To enable that strategy, Helen partnered with Daniel Howe and Vincent Toubiana, to develop a tool called “TrackMeNot” (Howe et al.) that puts these ideas to practice. It provides a browser plugin for Google Chrome and Mozilla Firefox, an option so that your activity can be obfuscated. It generates random search queries through several search services (Google, Bing, Yahoo,etc.) to hide an individuals’ actual search history. One could spend the time to do it manually, but the systematic approach is much more efficient.

While legislation may come in time, and individuals may gain control of their data eventually, they can now hide their activity. This is not necessarily going to be sought out by everyone. It will likely only be used by those aware of the lengths organizations and companies have gone through to identify and categorize users. As the authors put it, “it’s a small revolution” for those interested in mitigating and defeating surveillance. To a common individual, it’s an effort they don’t care to spend. To the few aware individuals, it’s one small step towards gaining back control of one’s own privacy. The browser plugins provide obfuscation for at least this one specific aspect of user activity.

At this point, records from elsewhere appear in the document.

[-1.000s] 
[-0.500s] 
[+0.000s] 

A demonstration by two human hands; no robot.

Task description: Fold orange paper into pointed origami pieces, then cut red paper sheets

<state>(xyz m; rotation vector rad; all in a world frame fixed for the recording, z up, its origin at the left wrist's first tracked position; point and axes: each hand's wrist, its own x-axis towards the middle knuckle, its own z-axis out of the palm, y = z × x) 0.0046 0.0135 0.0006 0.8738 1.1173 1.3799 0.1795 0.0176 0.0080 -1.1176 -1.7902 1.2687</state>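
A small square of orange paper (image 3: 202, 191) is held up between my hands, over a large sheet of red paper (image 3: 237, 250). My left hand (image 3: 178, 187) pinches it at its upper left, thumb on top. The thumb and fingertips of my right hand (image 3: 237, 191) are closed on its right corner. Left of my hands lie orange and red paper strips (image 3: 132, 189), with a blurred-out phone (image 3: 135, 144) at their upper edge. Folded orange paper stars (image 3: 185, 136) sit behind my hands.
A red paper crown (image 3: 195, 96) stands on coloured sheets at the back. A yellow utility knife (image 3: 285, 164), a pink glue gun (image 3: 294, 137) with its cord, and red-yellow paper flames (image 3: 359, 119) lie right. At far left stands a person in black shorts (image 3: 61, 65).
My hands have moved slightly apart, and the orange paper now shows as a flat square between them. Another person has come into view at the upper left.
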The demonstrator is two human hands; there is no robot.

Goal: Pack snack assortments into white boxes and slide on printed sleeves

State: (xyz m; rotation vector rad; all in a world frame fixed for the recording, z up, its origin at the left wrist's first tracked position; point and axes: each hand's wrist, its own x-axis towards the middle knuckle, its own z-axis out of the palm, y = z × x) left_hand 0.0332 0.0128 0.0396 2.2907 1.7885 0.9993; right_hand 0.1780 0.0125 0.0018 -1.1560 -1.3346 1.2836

Still, I can see additional applications being developed in the future, in social networking apps and other service areas, utilizing AI to generate noise that the application AI mechanisms are trying to capture and identify. Just as hackers use AI to infiltrate networks (F5), AI is now being used by software (IBM) to identify and counter those attacks. Most folks know AI/ML is being
used to catalog and categorize individuals and their activity; the next obvious step is to use the technology to thwart that activity for those that are concerned. To some, including the companies capturing the data, it may seem wrong to pollute the data. Still, it is justified and warranted to those individuals who care about their privacy since laws have not caught up to stop the proverbial data peeping-toms. In the latter case, they just have to look at more
information, which is no different from what WE-FORGE is trying to accomplish with its counter-espionage tactics.